#### Source data:

━━━━

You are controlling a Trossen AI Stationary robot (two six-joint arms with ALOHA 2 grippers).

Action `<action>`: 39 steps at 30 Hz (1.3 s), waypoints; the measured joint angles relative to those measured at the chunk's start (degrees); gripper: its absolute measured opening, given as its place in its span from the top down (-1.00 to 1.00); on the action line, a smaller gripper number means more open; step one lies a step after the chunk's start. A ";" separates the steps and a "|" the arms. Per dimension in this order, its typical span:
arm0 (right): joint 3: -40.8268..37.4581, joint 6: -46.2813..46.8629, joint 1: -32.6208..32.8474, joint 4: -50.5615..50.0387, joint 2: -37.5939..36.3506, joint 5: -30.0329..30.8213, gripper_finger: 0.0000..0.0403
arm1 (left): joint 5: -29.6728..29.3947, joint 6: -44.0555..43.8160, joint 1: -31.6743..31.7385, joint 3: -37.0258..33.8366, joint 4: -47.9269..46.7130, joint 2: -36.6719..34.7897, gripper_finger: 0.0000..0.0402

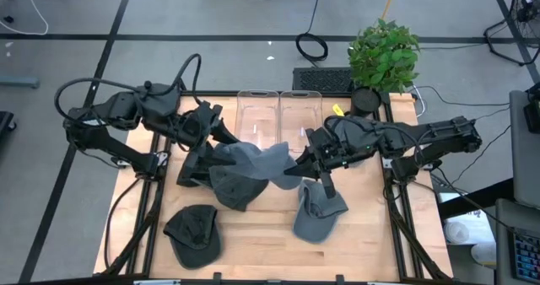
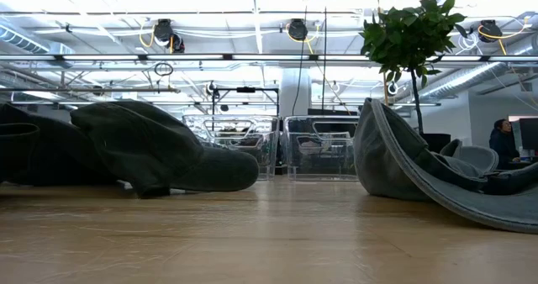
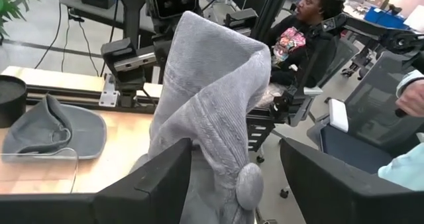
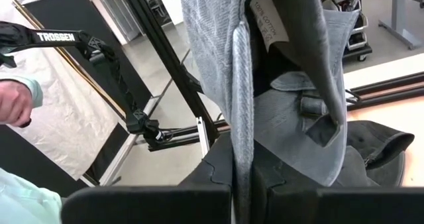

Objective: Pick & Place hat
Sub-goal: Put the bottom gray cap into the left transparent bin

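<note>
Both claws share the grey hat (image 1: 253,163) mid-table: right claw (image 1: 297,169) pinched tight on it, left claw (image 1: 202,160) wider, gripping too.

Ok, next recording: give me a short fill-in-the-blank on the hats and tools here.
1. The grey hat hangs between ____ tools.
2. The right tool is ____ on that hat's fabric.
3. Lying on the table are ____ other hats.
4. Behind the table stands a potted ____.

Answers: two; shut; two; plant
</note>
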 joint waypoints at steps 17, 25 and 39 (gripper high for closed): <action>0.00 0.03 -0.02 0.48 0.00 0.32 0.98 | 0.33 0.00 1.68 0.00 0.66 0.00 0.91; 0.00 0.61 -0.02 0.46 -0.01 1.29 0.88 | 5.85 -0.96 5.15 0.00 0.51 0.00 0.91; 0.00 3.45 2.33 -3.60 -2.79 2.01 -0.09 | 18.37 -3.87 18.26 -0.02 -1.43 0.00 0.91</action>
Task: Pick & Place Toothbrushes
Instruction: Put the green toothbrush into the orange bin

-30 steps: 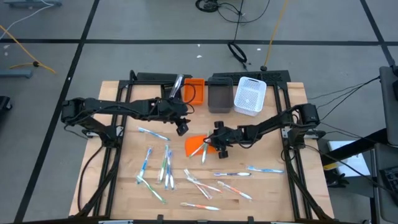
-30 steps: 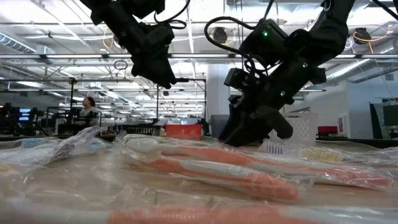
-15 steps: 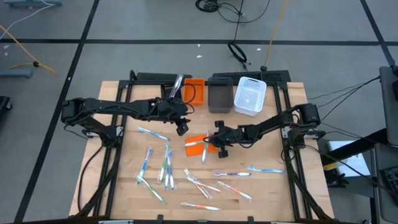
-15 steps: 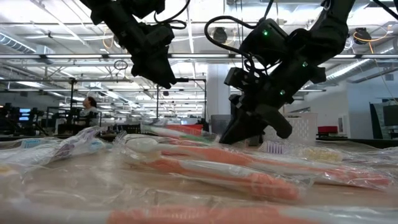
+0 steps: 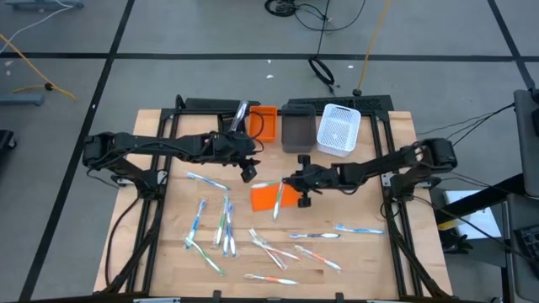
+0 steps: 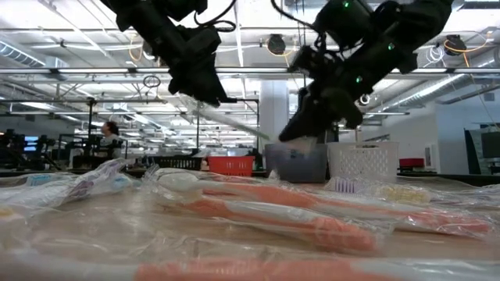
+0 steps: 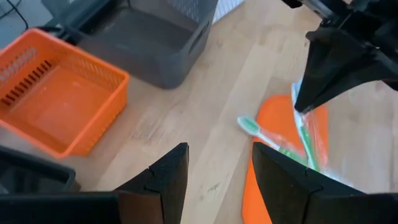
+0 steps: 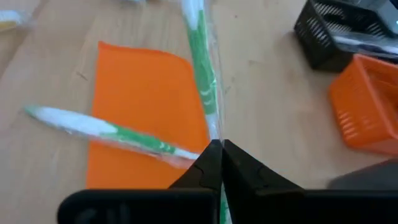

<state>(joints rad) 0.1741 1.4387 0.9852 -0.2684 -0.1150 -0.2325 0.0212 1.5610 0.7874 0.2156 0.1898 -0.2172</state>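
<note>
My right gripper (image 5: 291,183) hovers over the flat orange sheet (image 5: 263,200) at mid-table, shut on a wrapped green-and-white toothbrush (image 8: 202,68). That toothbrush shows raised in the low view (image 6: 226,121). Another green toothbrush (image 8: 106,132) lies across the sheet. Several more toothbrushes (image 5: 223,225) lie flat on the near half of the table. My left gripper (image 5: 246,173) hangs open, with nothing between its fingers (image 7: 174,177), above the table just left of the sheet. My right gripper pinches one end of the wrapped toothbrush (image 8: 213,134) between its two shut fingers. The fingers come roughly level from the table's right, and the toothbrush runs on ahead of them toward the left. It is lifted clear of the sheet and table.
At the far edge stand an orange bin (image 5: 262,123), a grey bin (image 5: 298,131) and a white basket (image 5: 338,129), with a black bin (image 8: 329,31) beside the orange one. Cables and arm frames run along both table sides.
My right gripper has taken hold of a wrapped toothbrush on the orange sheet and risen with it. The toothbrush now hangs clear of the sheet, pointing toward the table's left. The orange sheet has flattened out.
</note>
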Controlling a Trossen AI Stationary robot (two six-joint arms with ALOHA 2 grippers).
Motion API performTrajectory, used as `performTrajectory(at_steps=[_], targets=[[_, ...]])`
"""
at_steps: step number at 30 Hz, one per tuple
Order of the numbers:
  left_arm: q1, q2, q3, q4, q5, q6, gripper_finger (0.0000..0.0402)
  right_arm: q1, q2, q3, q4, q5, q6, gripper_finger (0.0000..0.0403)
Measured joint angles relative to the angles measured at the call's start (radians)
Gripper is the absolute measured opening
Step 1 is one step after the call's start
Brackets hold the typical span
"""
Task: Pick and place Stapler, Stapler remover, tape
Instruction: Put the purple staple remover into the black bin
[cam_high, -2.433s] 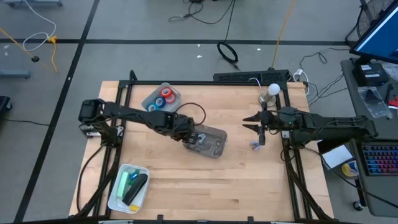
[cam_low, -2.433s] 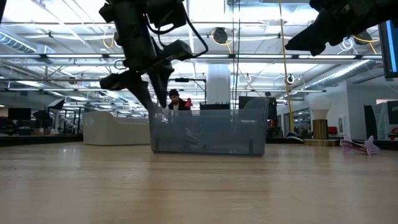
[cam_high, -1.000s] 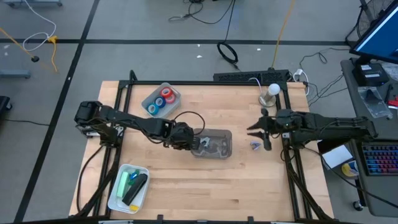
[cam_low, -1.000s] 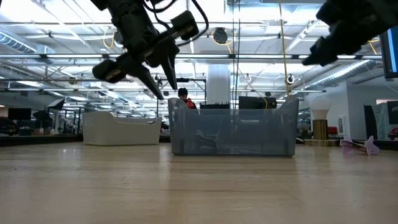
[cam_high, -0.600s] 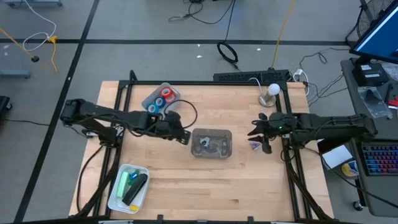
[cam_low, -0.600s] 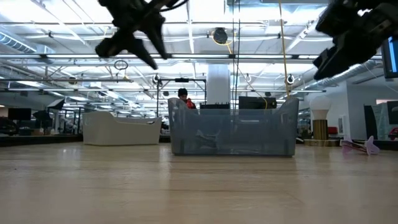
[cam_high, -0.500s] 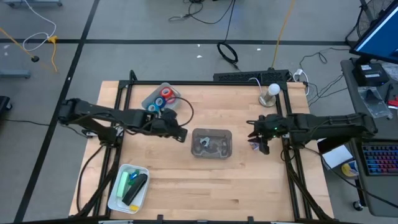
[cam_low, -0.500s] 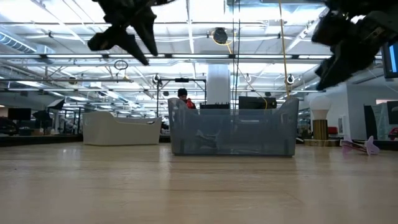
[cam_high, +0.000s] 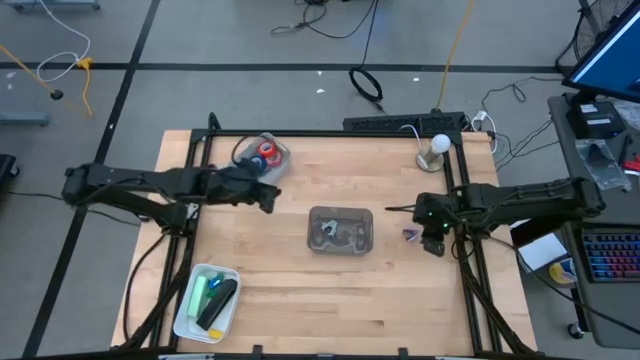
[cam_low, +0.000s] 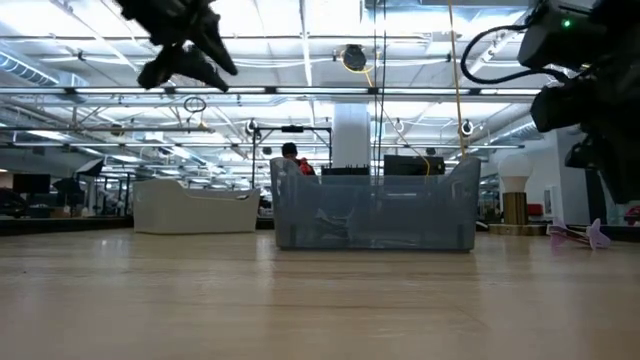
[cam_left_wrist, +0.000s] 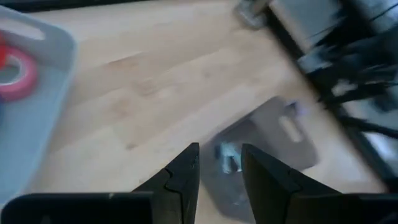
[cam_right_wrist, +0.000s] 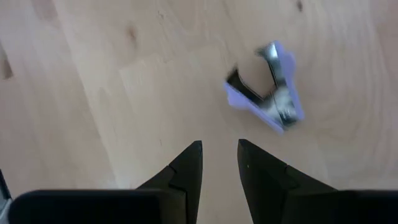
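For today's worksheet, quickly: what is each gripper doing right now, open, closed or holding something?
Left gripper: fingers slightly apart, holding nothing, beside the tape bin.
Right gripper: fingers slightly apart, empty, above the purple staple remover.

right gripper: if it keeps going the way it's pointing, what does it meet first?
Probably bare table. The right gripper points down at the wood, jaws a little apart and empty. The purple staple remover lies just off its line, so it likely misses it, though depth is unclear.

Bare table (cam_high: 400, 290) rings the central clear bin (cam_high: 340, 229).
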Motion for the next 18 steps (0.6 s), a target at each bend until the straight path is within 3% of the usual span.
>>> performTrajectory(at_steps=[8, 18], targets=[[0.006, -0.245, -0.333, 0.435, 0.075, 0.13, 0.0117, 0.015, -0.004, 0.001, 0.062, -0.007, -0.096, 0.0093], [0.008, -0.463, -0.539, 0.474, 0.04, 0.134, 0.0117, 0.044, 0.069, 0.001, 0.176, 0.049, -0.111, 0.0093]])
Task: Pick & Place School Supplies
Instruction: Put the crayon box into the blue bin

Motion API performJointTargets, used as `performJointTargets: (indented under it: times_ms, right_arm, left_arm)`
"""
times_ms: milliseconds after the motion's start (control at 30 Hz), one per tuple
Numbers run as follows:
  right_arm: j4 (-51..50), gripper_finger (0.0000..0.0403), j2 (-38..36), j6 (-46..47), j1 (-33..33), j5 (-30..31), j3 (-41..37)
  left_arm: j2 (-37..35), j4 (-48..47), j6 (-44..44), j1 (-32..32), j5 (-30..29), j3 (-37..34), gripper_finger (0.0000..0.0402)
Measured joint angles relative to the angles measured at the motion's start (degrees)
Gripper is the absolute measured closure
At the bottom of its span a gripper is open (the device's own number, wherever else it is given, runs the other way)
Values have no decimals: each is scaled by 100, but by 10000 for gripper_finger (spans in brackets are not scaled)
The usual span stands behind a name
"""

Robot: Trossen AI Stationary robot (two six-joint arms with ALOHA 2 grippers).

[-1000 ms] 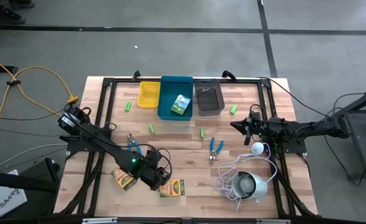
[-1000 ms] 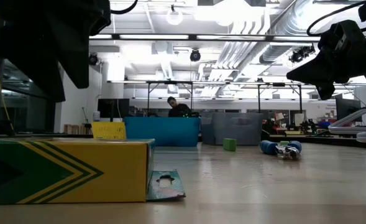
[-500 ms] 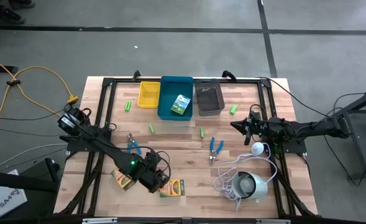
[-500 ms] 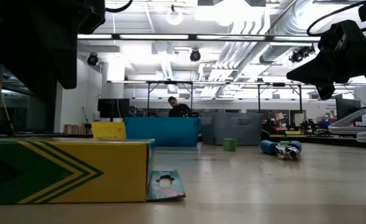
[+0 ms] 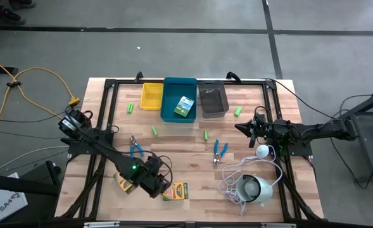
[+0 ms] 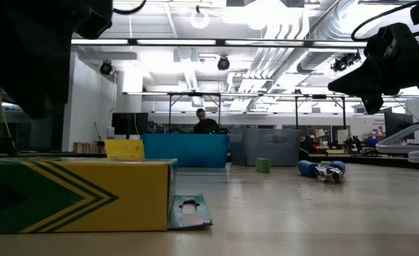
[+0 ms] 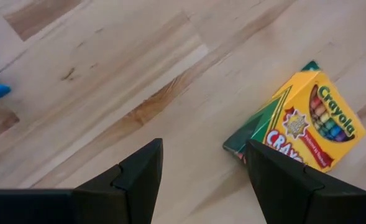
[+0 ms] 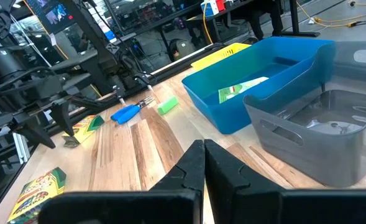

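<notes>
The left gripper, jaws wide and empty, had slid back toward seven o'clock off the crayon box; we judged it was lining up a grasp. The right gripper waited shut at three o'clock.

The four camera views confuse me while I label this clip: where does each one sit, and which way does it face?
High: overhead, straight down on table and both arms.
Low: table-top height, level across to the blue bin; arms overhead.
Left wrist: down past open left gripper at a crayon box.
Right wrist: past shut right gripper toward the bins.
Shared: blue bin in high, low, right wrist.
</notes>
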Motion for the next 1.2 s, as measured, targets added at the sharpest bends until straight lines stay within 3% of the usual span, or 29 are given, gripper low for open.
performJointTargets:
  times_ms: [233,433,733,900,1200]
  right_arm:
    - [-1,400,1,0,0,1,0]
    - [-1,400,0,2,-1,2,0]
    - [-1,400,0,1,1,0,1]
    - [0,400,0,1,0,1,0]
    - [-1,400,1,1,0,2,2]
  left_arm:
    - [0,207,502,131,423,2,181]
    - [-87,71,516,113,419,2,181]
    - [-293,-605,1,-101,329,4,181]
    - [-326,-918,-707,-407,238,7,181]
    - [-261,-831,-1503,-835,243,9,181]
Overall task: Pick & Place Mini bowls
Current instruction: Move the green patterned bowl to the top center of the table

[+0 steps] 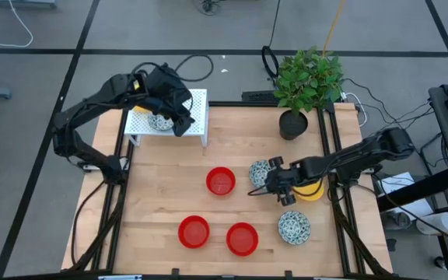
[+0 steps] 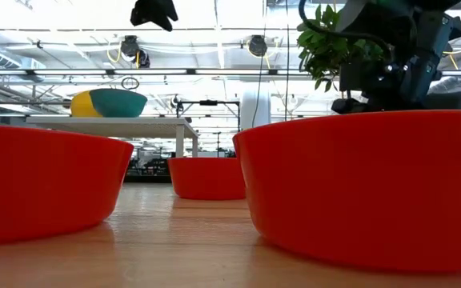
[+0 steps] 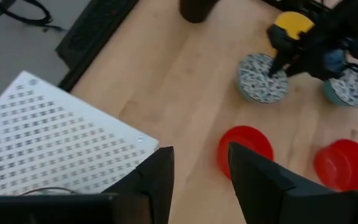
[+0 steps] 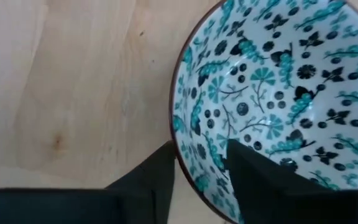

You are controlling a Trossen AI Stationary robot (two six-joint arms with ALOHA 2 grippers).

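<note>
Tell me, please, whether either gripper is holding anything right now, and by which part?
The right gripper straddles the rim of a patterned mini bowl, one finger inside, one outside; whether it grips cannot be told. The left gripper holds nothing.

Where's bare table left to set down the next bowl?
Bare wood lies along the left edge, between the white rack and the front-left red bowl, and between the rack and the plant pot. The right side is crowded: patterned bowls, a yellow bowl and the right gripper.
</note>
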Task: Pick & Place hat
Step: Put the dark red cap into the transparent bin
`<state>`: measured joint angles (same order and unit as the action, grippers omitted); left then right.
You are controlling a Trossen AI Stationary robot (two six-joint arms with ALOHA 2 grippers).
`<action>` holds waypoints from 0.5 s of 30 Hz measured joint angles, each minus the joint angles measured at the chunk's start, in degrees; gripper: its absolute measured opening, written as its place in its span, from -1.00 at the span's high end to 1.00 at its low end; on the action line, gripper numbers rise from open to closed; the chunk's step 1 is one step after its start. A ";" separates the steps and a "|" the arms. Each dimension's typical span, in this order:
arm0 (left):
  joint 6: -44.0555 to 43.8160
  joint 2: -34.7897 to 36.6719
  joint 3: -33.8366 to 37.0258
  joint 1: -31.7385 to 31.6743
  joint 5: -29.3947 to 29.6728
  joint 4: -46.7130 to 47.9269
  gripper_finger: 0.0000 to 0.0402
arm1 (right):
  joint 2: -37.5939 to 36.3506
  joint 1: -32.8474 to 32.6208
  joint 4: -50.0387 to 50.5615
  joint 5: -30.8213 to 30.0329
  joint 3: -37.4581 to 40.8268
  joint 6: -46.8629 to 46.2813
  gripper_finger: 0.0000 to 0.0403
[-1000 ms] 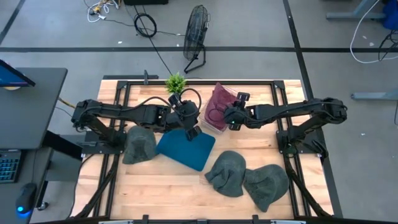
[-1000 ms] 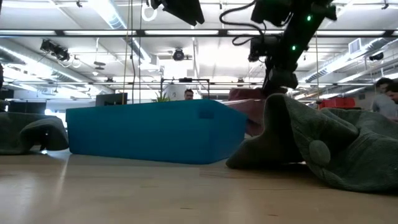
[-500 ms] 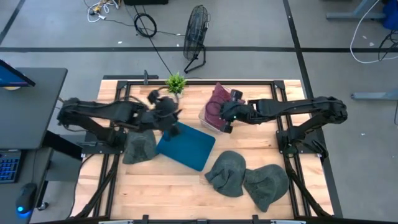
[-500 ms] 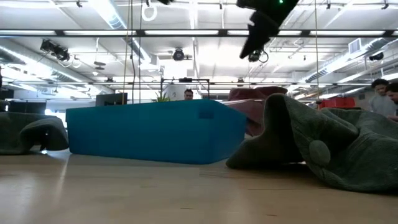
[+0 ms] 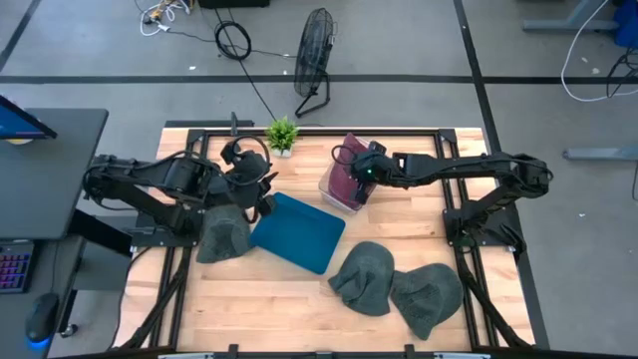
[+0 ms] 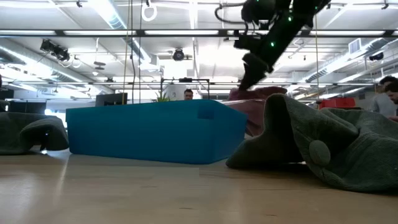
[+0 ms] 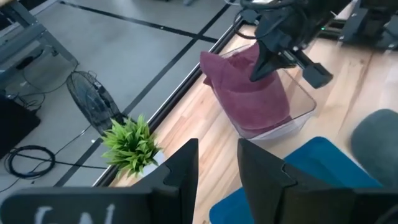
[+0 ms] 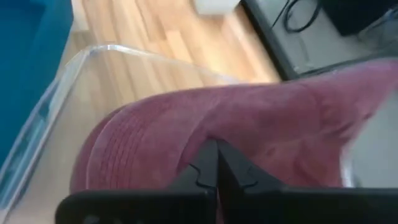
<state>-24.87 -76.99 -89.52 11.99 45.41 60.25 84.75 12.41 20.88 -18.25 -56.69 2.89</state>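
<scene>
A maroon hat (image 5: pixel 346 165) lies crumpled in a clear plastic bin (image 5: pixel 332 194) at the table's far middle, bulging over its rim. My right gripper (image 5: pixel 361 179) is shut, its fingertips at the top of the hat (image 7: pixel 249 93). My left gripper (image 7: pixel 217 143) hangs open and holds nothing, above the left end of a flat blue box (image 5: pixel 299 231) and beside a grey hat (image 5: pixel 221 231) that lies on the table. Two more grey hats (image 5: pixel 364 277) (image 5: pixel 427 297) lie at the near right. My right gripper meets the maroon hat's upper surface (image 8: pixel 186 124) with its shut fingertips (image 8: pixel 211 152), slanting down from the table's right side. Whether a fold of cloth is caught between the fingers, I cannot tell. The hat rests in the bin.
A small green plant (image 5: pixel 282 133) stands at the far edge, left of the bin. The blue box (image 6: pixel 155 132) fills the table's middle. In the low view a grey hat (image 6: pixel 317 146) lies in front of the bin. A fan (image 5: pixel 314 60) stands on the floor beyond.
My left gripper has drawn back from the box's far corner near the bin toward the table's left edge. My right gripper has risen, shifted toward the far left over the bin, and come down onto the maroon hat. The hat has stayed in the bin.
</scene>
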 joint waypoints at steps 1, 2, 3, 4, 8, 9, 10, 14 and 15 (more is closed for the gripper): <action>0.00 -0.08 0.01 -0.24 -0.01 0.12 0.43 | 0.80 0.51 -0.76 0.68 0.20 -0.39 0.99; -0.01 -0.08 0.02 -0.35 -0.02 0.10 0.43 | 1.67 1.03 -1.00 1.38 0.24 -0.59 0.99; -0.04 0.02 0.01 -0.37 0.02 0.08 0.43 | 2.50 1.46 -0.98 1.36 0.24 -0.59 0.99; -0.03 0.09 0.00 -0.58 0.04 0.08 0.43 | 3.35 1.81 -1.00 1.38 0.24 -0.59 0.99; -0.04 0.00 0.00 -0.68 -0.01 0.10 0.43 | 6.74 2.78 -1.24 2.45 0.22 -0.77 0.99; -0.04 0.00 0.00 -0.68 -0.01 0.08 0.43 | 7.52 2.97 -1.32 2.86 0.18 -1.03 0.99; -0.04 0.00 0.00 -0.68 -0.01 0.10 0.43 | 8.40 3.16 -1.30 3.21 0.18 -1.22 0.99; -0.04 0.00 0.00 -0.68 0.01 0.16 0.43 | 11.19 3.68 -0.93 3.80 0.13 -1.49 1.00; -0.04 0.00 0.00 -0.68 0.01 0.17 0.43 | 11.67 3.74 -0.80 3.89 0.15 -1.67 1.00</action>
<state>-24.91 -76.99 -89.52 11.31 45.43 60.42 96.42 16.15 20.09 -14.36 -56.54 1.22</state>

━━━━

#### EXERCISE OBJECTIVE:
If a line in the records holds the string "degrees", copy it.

#### EXERCISE RESPONSE:
Action `<action>`: 39 steps at 30 Hz (1.3 s), waypoints; the measured joint angles relative to those measured at the chunk's start (degrees); gripper: its absolute measured opening, given as its place in its span from the top down (-1.00 to 1.00); on the action line, a smaller gripper number means more open; step one lies a step after the chunk's start. A ";" separates the steps and a "|" the arms. Per dimension in this order, its typical span:
Measured joint angles relative to the angles measured at the motion's start (degrees)
`<action>` holds waypoints from 0.5 s of 30 Hz measured joint angles, each minus the joint angles measured at the chunk's start, in degrees; gripper: its absolute measured opening, written as its place in its span, from -1.00 at the span's high end to 1.00 at its low end; on the action line, gripper numbers rise from open to closed; the chunk's step 1 is one step after its start. A ";" separates the steps and a "|" the arms. Each dimension's typical span, in this order:

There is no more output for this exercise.